__Your instructions__
Each line below that includes "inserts" counts once; report the total and nothing more.

################

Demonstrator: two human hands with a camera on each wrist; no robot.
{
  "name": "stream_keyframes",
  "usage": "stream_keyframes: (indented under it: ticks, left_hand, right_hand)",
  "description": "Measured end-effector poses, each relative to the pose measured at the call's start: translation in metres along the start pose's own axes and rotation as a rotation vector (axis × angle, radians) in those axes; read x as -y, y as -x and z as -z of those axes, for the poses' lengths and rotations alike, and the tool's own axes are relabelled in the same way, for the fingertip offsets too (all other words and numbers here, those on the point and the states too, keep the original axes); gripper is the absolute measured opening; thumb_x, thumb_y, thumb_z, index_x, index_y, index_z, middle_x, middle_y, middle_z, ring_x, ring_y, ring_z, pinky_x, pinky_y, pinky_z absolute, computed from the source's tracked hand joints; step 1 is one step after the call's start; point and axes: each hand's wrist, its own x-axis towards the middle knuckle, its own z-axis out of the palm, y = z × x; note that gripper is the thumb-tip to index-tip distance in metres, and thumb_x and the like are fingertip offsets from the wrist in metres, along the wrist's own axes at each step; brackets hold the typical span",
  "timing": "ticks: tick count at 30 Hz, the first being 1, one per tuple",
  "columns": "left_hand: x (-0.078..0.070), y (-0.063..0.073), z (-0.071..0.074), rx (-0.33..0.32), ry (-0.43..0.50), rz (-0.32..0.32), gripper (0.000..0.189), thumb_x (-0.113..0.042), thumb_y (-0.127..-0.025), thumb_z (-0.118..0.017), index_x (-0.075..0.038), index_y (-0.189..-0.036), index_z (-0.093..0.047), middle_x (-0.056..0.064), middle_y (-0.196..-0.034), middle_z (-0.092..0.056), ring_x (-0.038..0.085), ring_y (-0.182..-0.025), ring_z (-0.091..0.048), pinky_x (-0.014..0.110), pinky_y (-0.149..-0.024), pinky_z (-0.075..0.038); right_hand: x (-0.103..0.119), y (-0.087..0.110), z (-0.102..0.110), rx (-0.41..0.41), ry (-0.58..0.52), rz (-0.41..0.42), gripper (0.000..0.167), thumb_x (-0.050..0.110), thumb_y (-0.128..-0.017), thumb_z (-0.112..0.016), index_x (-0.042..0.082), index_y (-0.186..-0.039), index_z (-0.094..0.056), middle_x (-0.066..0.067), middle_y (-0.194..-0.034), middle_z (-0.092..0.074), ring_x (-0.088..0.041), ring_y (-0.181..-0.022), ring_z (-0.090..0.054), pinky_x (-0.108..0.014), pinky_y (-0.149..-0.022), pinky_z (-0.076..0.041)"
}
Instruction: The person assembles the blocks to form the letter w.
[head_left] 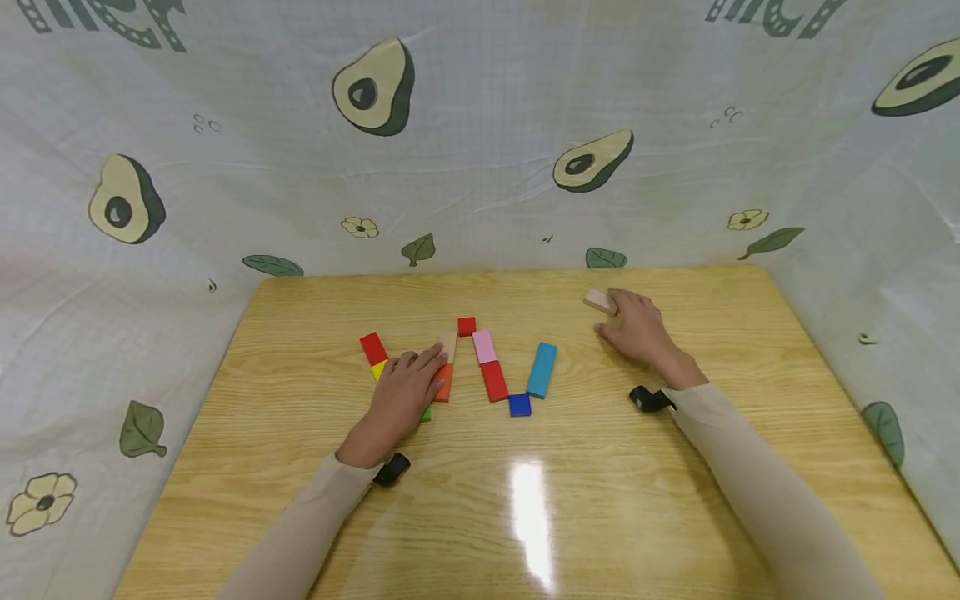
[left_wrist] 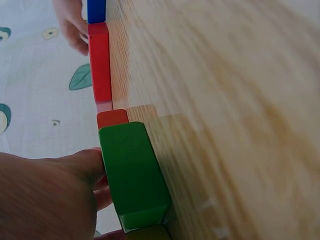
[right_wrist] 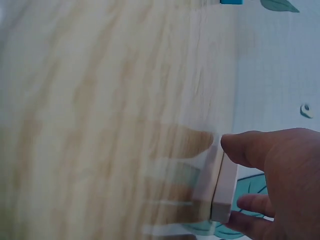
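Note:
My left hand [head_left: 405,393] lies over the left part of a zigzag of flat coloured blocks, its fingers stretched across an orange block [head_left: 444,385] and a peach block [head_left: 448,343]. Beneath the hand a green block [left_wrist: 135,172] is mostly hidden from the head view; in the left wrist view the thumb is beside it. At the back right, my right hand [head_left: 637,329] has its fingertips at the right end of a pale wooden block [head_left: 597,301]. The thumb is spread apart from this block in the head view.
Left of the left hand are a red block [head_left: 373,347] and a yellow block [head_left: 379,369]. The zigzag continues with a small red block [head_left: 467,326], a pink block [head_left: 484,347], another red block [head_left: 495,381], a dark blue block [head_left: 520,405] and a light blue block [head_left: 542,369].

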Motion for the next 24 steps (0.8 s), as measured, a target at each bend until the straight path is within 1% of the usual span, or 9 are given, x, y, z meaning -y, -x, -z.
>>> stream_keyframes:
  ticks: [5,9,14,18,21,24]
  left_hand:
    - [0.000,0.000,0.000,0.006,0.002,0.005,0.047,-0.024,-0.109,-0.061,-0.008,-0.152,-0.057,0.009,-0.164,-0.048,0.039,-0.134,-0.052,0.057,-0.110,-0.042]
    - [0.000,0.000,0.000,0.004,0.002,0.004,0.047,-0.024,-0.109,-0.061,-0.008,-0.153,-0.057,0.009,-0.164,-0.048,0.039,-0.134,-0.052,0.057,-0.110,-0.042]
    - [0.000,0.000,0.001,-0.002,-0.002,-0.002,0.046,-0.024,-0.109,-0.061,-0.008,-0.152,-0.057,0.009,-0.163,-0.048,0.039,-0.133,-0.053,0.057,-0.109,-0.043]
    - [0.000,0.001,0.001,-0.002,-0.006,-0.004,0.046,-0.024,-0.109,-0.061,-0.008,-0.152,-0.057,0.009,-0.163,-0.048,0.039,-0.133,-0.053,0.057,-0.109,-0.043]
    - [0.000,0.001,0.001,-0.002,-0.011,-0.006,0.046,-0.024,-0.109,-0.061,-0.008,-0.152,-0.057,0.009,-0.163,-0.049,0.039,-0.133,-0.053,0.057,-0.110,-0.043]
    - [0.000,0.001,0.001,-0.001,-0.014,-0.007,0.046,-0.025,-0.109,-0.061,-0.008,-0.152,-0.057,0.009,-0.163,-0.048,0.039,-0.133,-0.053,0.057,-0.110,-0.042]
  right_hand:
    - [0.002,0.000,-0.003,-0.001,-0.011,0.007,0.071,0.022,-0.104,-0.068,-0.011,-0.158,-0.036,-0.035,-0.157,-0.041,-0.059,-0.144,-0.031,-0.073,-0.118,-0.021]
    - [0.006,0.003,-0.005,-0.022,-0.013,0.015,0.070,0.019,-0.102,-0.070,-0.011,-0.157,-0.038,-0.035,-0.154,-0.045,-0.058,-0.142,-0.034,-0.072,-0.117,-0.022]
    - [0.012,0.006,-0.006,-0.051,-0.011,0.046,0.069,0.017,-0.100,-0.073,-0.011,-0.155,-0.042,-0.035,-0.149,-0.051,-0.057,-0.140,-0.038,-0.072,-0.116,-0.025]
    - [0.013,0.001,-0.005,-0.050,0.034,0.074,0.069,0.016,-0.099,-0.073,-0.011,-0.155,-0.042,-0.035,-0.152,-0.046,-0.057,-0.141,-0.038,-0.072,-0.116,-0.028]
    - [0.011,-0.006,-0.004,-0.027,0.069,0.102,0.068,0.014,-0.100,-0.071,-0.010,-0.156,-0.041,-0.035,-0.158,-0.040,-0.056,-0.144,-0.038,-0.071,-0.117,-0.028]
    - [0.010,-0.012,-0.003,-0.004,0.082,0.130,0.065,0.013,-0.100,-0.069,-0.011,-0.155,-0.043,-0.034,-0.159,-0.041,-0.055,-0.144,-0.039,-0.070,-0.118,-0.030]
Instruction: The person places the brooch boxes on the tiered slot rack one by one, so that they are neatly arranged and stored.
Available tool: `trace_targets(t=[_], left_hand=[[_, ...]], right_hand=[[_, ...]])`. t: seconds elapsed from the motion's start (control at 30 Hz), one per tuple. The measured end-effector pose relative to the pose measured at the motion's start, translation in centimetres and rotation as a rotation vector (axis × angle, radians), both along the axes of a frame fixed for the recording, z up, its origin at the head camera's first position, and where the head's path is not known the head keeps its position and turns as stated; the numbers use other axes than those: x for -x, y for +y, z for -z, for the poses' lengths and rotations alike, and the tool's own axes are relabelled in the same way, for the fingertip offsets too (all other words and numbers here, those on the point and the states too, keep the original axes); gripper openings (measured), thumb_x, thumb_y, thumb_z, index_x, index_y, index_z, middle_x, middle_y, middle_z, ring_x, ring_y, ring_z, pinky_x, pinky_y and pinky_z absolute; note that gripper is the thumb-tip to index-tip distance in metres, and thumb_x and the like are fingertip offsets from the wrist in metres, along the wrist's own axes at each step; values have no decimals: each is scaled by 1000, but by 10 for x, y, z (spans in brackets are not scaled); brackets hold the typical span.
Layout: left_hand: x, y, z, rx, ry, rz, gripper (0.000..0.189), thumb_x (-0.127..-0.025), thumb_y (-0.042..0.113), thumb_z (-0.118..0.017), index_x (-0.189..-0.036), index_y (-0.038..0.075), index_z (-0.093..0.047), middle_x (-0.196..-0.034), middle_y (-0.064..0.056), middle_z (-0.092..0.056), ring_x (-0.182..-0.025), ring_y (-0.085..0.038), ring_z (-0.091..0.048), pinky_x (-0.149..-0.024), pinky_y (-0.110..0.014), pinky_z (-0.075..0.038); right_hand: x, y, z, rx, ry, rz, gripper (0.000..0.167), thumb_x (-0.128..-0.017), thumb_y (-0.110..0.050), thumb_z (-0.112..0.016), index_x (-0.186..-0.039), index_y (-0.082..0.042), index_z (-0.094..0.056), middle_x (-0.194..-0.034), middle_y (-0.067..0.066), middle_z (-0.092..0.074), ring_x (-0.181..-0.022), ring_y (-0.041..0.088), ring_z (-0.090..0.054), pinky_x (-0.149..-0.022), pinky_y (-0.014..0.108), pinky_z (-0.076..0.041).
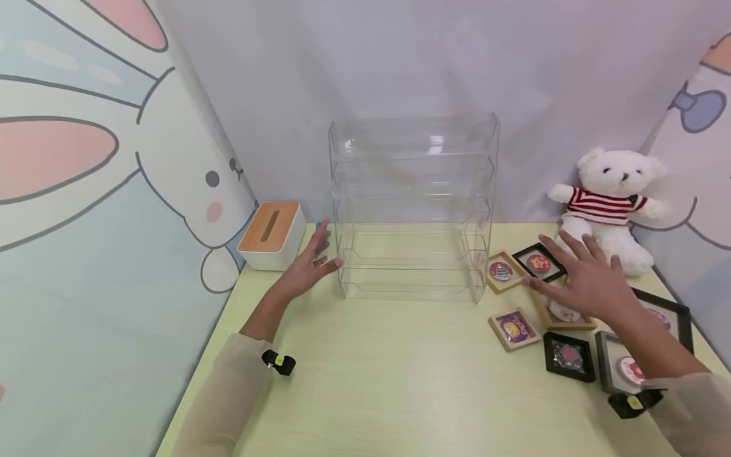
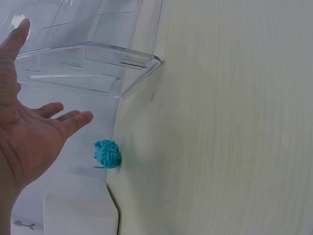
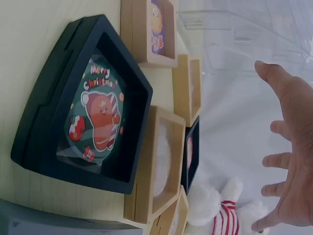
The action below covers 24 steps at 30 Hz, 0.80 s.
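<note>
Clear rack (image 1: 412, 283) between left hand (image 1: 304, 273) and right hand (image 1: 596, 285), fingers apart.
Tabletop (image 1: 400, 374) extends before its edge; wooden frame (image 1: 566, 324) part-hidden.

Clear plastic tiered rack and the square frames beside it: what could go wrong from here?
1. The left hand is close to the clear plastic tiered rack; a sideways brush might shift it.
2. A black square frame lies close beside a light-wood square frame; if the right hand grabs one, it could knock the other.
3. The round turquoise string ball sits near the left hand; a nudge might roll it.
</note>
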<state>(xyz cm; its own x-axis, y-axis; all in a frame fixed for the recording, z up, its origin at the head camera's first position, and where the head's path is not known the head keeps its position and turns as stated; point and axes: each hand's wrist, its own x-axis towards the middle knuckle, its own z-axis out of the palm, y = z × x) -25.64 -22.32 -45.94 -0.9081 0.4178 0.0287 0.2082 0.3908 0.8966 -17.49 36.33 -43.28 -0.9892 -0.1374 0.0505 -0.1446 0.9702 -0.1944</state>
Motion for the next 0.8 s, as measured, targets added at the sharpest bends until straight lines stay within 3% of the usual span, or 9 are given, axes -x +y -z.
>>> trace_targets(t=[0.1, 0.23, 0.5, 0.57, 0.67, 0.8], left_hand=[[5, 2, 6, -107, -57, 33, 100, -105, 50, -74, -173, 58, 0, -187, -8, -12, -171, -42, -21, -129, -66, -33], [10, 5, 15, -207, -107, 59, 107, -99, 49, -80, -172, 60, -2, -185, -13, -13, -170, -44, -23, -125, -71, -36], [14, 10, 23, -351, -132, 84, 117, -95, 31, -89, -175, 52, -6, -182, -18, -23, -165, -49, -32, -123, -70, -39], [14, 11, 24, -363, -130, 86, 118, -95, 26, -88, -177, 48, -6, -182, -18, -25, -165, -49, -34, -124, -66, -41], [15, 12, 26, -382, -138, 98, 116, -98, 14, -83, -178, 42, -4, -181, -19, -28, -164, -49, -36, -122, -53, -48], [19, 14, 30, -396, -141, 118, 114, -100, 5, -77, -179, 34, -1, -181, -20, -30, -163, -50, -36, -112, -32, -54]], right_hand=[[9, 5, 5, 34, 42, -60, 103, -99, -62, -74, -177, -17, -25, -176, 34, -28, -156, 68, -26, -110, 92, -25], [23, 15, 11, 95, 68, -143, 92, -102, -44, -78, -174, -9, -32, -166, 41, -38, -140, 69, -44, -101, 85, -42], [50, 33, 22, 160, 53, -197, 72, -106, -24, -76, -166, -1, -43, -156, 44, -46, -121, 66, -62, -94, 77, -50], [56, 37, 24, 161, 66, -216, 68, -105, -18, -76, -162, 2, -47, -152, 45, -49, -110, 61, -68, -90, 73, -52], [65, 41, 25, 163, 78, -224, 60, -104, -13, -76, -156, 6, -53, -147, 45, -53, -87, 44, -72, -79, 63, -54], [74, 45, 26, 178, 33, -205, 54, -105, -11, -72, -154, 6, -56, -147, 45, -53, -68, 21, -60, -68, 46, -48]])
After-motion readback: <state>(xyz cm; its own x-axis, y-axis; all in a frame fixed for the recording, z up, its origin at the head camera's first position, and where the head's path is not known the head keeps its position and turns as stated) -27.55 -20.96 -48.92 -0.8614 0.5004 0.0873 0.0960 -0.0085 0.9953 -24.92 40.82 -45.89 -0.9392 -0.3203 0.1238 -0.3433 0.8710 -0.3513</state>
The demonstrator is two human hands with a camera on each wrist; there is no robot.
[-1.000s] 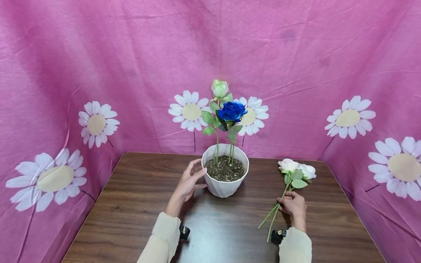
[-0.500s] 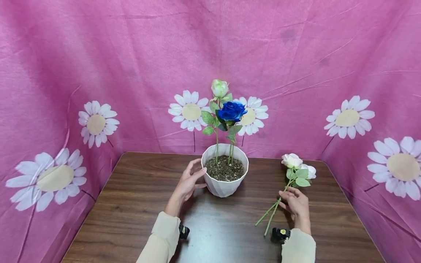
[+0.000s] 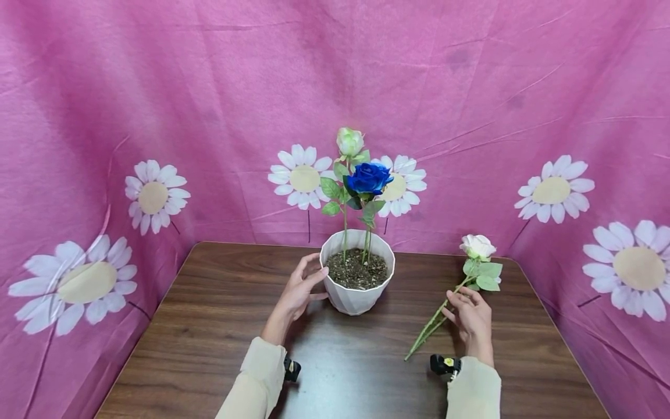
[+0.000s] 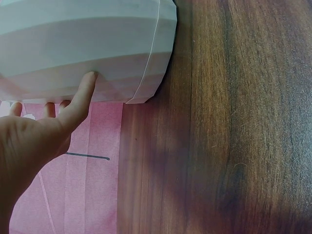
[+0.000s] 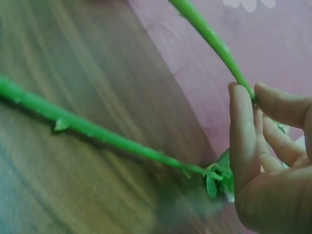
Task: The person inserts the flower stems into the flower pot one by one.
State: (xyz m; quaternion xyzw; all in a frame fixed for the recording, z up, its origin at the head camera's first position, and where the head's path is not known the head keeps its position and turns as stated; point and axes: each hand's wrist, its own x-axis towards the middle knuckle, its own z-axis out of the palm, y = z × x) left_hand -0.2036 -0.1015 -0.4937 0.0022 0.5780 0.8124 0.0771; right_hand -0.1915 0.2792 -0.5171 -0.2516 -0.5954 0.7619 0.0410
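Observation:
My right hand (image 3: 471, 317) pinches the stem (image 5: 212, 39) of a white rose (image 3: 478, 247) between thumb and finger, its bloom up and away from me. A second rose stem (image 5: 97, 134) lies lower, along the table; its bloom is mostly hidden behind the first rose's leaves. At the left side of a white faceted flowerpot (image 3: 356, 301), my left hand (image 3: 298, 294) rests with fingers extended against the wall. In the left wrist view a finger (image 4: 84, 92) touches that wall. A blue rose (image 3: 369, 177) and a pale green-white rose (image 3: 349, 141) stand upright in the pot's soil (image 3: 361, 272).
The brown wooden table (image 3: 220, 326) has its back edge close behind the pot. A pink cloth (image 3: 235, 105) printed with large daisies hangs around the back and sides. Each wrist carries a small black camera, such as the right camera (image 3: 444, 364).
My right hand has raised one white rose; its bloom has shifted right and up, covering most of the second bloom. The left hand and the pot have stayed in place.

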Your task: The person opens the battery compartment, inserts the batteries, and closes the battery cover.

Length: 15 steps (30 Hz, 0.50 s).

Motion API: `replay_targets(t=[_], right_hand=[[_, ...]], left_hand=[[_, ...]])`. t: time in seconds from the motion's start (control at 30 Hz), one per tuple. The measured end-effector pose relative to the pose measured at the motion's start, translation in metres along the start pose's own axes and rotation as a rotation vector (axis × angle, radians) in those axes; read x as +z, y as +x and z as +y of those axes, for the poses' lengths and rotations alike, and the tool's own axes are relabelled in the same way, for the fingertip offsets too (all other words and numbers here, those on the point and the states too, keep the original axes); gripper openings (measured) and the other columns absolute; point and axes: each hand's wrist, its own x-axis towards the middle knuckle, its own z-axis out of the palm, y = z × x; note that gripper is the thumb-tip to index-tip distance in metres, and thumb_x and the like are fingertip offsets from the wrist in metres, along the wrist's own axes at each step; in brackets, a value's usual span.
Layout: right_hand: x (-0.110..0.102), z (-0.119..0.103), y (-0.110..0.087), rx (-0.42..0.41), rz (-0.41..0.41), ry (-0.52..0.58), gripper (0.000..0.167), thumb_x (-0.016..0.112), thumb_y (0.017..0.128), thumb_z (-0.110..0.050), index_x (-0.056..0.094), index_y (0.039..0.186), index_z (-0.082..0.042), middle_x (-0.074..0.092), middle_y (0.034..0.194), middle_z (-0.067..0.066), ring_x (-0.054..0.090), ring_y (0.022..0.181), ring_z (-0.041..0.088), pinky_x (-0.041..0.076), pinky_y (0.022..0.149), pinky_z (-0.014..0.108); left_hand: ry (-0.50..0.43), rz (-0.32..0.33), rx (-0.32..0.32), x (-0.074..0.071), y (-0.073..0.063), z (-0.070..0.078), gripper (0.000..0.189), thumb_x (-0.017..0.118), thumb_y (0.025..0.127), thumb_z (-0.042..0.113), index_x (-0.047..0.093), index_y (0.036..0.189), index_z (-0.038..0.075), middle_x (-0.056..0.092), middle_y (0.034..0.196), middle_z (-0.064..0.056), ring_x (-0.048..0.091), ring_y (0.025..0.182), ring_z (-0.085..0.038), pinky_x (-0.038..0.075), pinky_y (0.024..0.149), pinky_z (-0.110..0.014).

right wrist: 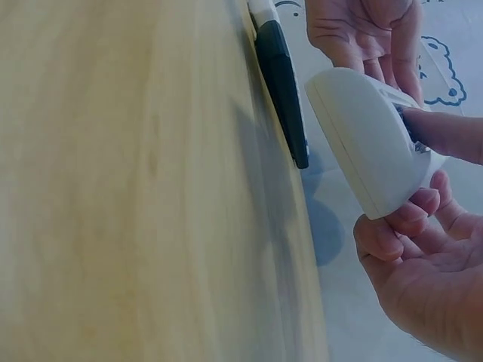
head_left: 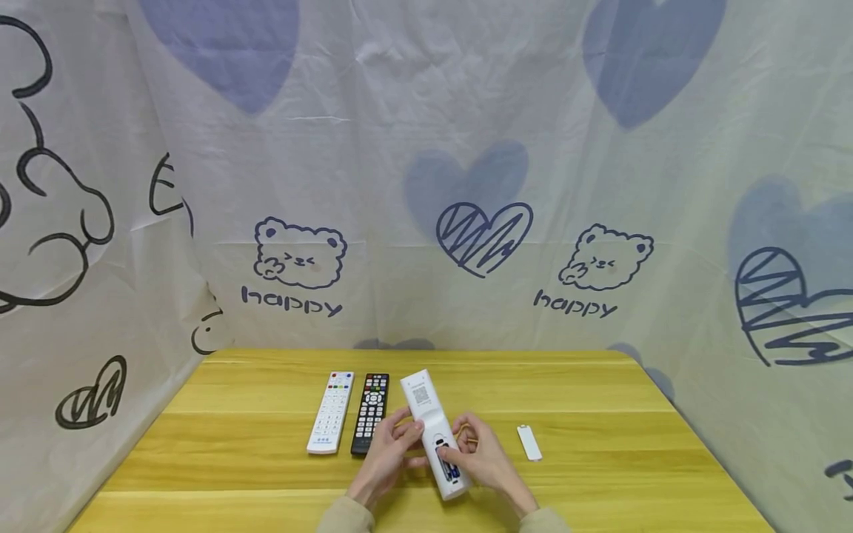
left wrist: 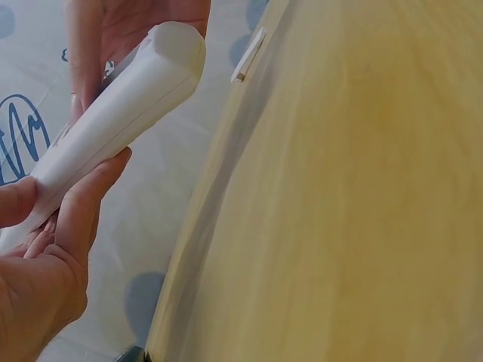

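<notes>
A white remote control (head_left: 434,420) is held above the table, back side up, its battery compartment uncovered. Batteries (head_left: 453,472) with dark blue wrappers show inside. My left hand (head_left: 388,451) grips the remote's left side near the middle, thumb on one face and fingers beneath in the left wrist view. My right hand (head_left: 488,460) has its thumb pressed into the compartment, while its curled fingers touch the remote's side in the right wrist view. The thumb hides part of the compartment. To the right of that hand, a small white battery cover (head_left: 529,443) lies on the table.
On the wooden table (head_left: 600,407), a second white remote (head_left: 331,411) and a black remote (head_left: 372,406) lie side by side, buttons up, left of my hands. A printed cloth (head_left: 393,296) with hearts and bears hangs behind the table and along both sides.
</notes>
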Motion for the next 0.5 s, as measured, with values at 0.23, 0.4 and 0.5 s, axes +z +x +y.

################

__Answer to the problem__
2